The Sound That Followed Me: A Walk with the Wild Edge of Not Knowing
- Sarah Hopton
- May 19
- 2 min read
Updated: May 22
This morning’s walk was soaked in birdsong, new nettles, and that particular kind of quiet that doesn’t feel empty, it feels alive. But what stayed with me, what followed me all the way home, was the sound I couldn’t place straight away.
A sharp, bark-like cry. Rasping. Repetitive. Coming from the trees, again and again.
I knew, eventually, that it was a muntjac deer. But even knowing that didn’t really answer anything. Was it in distress? Calling for a mate? Sounding a warning? Calling to me—or to my dogs? It was hard to tell. And in that space of uncertainty, something shifted.
Because so much of what I do—both in life and in therapy—is about learning to sit with the not knowing.
We are a culture hungry for answers. We Google symptoms.
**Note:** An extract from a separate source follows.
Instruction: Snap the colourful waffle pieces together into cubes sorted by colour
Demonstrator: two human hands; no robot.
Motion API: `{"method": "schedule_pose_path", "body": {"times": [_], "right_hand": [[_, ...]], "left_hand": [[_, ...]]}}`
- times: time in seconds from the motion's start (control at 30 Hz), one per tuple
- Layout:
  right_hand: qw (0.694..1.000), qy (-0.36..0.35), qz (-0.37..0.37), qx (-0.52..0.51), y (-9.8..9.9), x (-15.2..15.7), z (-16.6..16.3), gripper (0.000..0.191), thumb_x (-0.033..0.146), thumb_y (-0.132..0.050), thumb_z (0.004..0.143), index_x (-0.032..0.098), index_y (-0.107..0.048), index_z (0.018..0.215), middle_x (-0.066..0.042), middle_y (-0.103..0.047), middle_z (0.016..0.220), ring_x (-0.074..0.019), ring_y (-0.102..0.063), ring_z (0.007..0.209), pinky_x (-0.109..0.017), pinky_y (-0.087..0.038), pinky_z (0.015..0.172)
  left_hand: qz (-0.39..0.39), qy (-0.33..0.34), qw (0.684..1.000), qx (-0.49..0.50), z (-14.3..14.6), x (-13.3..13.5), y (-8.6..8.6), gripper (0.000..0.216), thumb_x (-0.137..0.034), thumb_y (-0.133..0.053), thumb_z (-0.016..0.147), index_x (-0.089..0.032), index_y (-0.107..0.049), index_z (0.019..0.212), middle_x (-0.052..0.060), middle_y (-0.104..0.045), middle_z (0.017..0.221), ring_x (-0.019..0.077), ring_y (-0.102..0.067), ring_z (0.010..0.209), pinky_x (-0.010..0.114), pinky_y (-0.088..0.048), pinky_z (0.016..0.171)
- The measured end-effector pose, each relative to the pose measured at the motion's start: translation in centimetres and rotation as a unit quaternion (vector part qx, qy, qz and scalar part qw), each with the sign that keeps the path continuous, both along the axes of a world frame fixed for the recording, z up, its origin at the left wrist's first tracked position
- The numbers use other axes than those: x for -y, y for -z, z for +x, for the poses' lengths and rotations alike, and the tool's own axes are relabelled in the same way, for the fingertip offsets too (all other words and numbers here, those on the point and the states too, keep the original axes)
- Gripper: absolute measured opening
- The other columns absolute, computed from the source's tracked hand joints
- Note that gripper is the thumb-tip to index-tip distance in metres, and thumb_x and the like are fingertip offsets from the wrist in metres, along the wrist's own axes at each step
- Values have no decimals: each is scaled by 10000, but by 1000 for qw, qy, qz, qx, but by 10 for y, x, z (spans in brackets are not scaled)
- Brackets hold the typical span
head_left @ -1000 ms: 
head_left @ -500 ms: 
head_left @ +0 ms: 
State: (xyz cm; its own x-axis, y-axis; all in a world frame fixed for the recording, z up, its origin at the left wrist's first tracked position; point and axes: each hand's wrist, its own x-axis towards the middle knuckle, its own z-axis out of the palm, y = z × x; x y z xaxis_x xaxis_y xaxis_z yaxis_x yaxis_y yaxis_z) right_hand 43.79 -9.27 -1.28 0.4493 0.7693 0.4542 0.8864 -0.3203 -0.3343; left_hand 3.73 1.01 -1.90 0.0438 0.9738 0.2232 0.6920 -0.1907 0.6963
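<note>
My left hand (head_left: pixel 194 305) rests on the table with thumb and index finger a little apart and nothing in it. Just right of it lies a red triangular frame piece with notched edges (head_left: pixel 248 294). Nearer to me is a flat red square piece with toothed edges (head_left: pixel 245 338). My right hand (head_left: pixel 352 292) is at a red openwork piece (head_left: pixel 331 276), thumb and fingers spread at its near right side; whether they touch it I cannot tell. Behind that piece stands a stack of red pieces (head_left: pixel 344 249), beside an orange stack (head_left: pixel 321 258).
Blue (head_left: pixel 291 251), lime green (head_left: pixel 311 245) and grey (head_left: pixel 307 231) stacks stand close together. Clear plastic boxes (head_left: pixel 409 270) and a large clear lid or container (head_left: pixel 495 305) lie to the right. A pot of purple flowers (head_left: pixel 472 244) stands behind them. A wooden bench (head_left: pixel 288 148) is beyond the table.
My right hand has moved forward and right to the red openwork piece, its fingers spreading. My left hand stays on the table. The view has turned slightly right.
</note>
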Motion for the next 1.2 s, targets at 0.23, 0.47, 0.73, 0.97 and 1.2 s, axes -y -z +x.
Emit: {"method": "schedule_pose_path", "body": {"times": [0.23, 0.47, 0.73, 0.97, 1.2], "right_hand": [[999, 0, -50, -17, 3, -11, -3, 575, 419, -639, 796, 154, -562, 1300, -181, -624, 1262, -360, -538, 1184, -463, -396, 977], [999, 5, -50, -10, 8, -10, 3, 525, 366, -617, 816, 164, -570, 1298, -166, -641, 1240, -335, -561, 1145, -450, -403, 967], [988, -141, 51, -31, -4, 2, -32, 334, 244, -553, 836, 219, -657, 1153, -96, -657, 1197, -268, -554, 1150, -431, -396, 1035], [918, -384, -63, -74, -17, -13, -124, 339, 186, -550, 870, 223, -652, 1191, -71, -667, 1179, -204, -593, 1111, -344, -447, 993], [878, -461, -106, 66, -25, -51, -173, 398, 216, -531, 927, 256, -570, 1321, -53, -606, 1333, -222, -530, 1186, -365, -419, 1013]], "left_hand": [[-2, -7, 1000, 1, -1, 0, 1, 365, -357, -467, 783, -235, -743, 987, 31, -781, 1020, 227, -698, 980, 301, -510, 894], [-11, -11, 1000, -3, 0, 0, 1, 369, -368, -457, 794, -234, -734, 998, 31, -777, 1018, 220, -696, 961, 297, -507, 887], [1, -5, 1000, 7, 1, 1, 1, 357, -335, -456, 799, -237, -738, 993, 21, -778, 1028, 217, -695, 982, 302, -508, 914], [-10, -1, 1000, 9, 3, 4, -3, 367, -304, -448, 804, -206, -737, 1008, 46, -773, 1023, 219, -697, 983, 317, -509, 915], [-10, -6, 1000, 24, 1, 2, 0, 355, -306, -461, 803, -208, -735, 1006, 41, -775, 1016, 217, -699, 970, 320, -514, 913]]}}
We label emotions. We want to fix. But healing rarely works like that. Sometimes it’s more like the muntjac: a sound echoing through the trees, no clear meaning, just presence. Just a body calling out because it needs to.

On the surface, my walk was ordinary. Mud underfoot, bluebells fading back, my black labrador Scout trotting ahead. But inside? Something opened up. A remembering, maybe, of the kind of awareness we lose in the rush of the everyday.
Therapy, at its best, is a bit like that. It’s not always about having the right words or figuring things out straight away. Sometimes it’s just about learning to listen differently. To the things that don’t make immediate sense. To the parts of ourselves that don’t speak in full sentences. To the barks in the woods.
We never saw the deer. But I felt her. Heard her. And somehow, that was enough.